Tag: insights

  • The Value of Primary Research In Marketing Planning

    The Marketing Doctor Podcast, Season 1, Episode 1 – Pilot

    The Value of Primary Marketing Research in the Planning of Marketing Outreach Campaigns.

    Ever wonder how product or service companies figure out what to offer, what products should look like, be called, feel like, or how much they should cost? Ever wonder how they know what you want in a product or service, or how they knew you’d appreciate a particular product or feature?

    Primary research is the best way to get inside the head of the customer and find out their preferences, needs, wants, likes and dislikes. By gathering information and data directly from customers, potential customers, ex-customers, and other direct stakeholders, marketers can determine buying behavior, product features, and more, and turn them into best-selling products and services.

    You’ll learn:

    • What methods of primary research work best?
    • How to analyze and present data that doesn’t yield numbers or graphs
    • How big a sample do I need to gather significant data I can use
    • How to use the insights uncovered to convert them into something I can use to improve my marketing

    The fastest thirty minutes of insight available, The Marketing Doctor will answer your questions about primary research and how to use it to set your marketing program on fire!

  • Insight Versus Data – Don’t Mistake The Two

    Insight Versus Data – Don’t Mistake The Two

    Contrary to popular belief, not only can’t “everyone do marketing”, but the myth that “the Marketing department dreams this stuff up every day . . .” still persists in modern corporate America. I’d like to dispel that last myth, and cover one other as well, that “We have lots of customer data, we can use that to guide our copy and creative platforms with greater success,” that has arisen again and again in discussions of big data with regard to marketing.

    Myth 1 – Marketing comes up with offers, images, copy, color palette, tag lines, slogans, ads and social media posts on their own, every day, just any old idea that surfaces can be put into play and used.

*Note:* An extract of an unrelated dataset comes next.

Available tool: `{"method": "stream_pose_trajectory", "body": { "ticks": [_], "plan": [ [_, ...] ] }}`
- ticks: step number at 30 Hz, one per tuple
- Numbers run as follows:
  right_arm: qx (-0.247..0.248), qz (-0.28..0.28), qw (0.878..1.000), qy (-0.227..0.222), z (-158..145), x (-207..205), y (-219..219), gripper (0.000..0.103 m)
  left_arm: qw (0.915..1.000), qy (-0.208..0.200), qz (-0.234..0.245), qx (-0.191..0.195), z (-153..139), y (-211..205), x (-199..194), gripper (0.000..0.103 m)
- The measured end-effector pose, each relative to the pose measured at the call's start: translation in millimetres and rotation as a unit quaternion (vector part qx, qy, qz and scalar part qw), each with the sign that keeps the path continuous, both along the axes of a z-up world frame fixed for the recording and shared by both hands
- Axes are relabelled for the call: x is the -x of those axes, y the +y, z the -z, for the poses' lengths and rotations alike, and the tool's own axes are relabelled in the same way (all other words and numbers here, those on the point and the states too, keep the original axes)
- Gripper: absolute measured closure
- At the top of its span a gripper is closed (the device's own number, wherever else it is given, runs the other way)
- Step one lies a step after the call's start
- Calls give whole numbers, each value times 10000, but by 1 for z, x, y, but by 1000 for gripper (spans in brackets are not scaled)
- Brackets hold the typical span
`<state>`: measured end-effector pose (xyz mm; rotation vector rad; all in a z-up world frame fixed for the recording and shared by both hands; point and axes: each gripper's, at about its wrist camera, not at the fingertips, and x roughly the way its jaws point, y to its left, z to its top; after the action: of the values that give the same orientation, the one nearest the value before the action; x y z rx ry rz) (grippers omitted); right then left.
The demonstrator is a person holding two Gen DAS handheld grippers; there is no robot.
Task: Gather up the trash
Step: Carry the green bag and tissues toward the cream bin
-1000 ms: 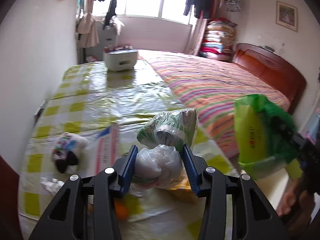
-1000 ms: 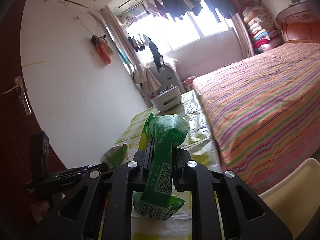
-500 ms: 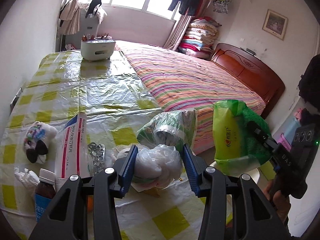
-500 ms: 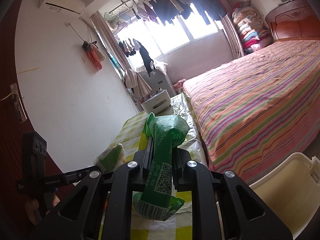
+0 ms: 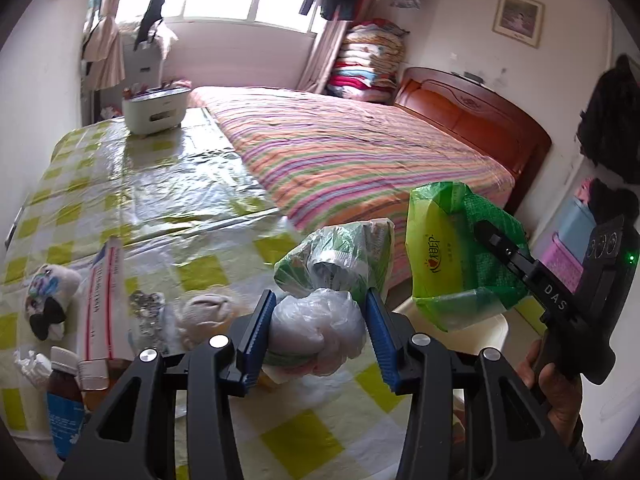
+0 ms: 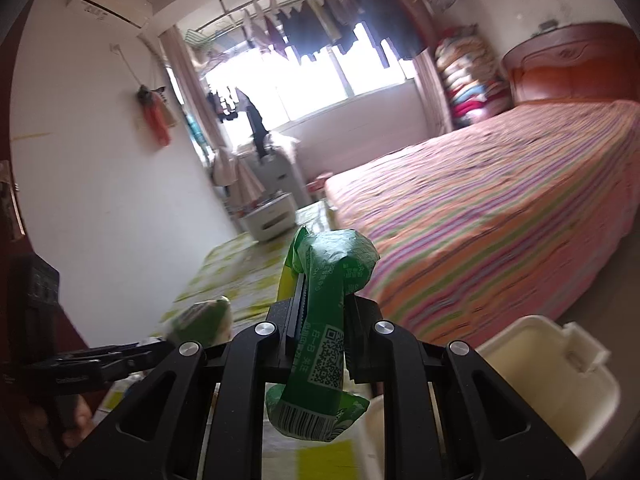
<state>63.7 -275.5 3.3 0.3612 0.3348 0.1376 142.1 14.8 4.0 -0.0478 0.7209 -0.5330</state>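
The left gripper has its jaws clamped on a wad of plastic bags, held above the desk near its bed-side edge. The right gripper has its jaws pinched narrow on a green wrapper, over a cream bin beside the desk.

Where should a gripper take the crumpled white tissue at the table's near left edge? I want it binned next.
Pinch the crumpled white tissue across its raised middle, coming from above. It lies low and loose on the table, with the brown medicine bottle close beside, so a sideways approach looks crowded.
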Motion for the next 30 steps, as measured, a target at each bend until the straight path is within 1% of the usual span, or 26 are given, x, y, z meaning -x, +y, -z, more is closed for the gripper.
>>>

    Nothing could be further from the truth. This myth originated with and has been propagated by those who DON’T work regularly in marketing. Those who are on the outside looking in, so to speak, see a hive of analytical and creative activity going on, with seemingly little input from them or anyone else on the premises. This makes sense on it’s surface, because aside from the initial vetting of a campaign internally, people in the building have little to do with outreach marketing of the firm, unless by some chance they fit the target customer profile as well. We’re not marketing to staff, folks, we’re raising awareness among some very specific individuals outside of here, and their input is used heavily by our marketing pros to shape, craft and refine messages, offers, imagery, brand resonance, media choices and a host of other elements to make sure that those outreach efforts are as successful and cost p-effective as humanly possible. We work in a vacuum at our own peril, and avoid it like the plague as a result.

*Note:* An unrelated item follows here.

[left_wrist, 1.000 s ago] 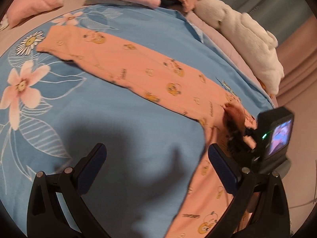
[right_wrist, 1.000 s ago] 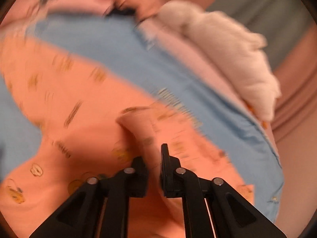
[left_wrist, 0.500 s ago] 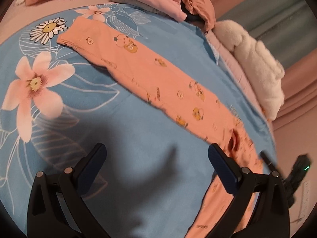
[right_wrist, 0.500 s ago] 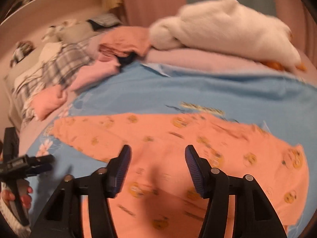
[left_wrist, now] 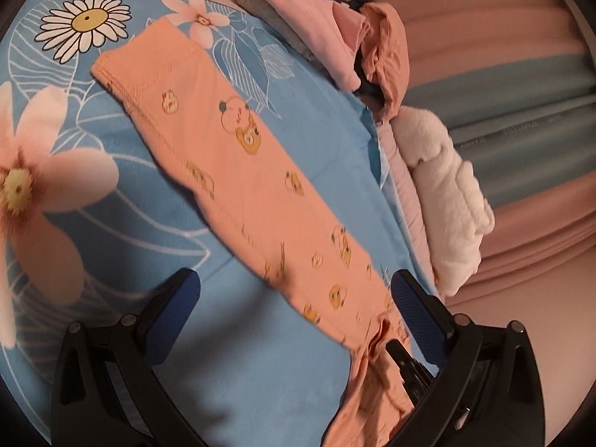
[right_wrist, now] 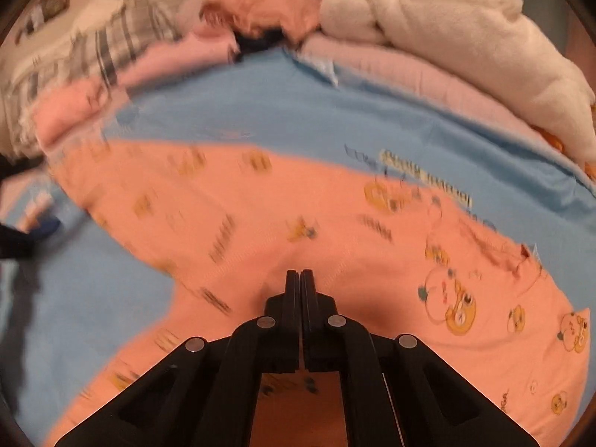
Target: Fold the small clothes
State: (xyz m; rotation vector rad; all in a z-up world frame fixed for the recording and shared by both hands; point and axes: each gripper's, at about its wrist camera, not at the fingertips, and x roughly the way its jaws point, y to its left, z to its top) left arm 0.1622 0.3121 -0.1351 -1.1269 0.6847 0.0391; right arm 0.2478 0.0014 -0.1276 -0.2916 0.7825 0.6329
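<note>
Orange pants [left_wrist: 238, 171] with cartoon prints lie spread on the blue flowered sheet [left_wrist: 283, 372], one leg running up to its cuff at the top left. My left gripper [left_wrist: 294, 298] hangs open over the lower part of that leg, pads well apart and touching nothing. My right gripper [right_wrist: 300, 275] points down at the crotch of the pants [right_wrist: 335, 231], its jaws closing until they meet, with a small pinch of orange cloth at the tips. In the left wrist view the right gripper [left_wrist: 396, 350] shows at the bottom right, with fabric bunched around it.
A stack of pink and orange folded clothes [left_wrist: 309, 26] sits at the sheet's far edge. A white fluffy blanket [left_wrist: 447, 193] lies along the right side. Plaid cloth [right_wrist: 111, 44] and more pink items lie at the back left.
My left gripper has swung closer along the pant leg, still open. My right gripper opened, then came down and shut on the crotch fabric.
</note>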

    Just because we create multi-page printed pieces, video and radio copy, social media posts and potentially entertaining memes and vines, doesn’t mean we’re all having “fun” in the marketing department, “making creative stuff up” all day.

    Myth 2 – “We have lots and lots of data points from our customers, we can use that in our marketing efforts, we don’t need customer insight research,” is the refrain we’ve heard.

    Not true. Customer insights are gleaned through a variety of methods, using all kinds of data. No single source is likely to yield enough information to form a truly overarching customer insight that will effectively cover the segment and guide creative and media elements accurately. Most customer data gathered today is transactionally-based data, either that they purchased something or attended something, (to become a customer), or relational data, (like logging into a website or social media outlet to view a product, referred or recommended our product to someone, or as part of a search). These are very tiny snapshots of singular incidents in the past, and we have no way of knowing what may have lead to or motivated those actions, or if they will ever take place again. Taken in aggregate, they can give you an inkling of preferences or trends, or show patterns with regard to seasonality, economic cycles, or changing needs, but they do not fully and accurately reflect any real human truth with regard to your product or company.

    In short, customer insights should be derived from an amalgam of different inputs, including former customers, potential prospects who fit the audience, staff, industry stakeholders and a host of others to provide a fully rounded, robust portrait of a single verifiable insight that can be extrapolated across the full sector, and applied to actionable efforts to drive emotional resonance and push to purchase. Short of that, true customer insight derived from a single set of data will likely be flawed and less than fully successful in driving marketing results forward.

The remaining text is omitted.